Ebrehe, ordusunun bir kısmını öncü olarak gönderdi; Mekkelilerin hayvanlarını yakalayıp getirdiler. Bu hayvanlardan bir miktar deve Resûlullah (s.a.s.)’in dedesi Abdulmuttalib’e aitti. Sonra Ebrehe, elçisini Mekkelilere gönderip, kendisine karşı çıkmadıkları takdirde mal ve canlarına dokunmayacağını bildirdi. Ayrıca elçiye, Mekkelilerin reisini görüşmek üzere huzuruna getirmesini emretti. O dönemde Mekke’nin reisi Abdulmuttalib idi. Elçi, Abdulmuttalib’i alıp Ebrehe’ye götürdü. Abdulmuttalib pek asil bir insandı. Ebrehe O’nu görünce çok etkilendi. Tahtından inerek yanına oturdu, kendisinden ne istediğini sordu. Abdulmuttalib:

“- Adamlarının sana getirdiği develerimi geri isterim” dedi. Ebrehe bunu duyunca:

“- Seni görünce çok etkilenmiştim. Fakat bu sözünü duyunca gözümden düştün. Biz, atalarınızın dinî merkezi olan Kâbe’yi yıkmak için geldik, sen ise bunu hiç düşünmüyorsun da develerini geri istiyorsun” şeklinde karşılık verdi. Abdulmuttalib:

“-Ben yalnız develerin sahibiyim ve ancak onlar için talepte bulunabilirim. Bu Beyt’e gelince, onun bir Rabbi var ve O, kendi evini koruyacaktır” dedi. Ebrehe:

“- O, elimden Kâbe’yi kurtaramayacaktır” hezeyanını savurdu. Abdulmuttalib ise:

“Bu seninle O’nun arasındaki mesele” cevabını verdi. Bunu söyledikten sonra Ebrehe’nin yanından kalktı. Ebrehe de ona develerini geri verdi.

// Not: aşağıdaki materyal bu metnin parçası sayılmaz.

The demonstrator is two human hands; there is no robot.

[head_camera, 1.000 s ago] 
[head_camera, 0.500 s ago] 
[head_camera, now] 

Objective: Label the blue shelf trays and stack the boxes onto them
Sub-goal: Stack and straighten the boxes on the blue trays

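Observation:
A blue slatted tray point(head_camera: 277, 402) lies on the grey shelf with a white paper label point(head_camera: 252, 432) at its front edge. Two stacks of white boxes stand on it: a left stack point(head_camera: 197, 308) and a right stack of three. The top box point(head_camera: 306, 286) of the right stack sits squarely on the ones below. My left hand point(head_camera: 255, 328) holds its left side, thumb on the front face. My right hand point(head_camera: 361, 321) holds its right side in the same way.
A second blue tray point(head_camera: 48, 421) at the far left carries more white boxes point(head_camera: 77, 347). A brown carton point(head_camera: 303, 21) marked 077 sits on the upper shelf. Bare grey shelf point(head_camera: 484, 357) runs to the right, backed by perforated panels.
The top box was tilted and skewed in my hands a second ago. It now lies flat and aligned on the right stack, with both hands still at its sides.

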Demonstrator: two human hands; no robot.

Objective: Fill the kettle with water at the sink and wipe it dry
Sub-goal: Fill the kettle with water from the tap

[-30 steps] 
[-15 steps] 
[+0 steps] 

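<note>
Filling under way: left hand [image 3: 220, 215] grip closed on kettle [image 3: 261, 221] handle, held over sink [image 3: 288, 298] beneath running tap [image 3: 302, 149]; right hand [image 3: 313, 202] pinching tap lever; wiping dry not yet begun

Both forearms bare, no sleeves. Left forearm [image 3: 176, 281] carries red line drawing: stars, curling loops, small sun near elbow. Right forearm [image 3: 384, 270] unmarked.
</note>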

Ertesi gün Ebrehe Mekke’ye girmek üzere hareket etti. Fakat ordunun önünde bulunan “Mahmut” ismindeki fil birdenbire yere çöktü. Ne kadar uğraştılarsa onu yerinden kımıldatamadılar. Güneye, kuzeye veya doğuya yönlendirildiğinde o hemen kalkıp koşmaya başlıyor fakat Mekke’ye döndürüldüğünde olduğu yerde çöküyor, kesinlikle o tarafa gitmiyordu. Bu sırada kuşlar gaga ve pençelerinde küçücük taşlarla sürüler halinde geldiler. Kuşların sürüler halinde gelmesi âyette اَبَاب۪يلُ (ebâbil) kelimesiyle ifade edilir. Ebâbîl, bir kuş ismi değil, “birbiri ardınca sürü sürü, küme küme, kalabalık gruplar halinde gelen” mânasındadır. Sürüler halinde gelen bu kuşlar, Ebrehe’nin askerleri üzerine yağmur gibi taş yağdırdılar.

Şâir der ki:

“Olma ısyâna cerî kuvvet ile fîl gibi

Düşmen-î hakka hücûm eyle ebâbîl gibi.” (Hersekli Ârif Hikmet)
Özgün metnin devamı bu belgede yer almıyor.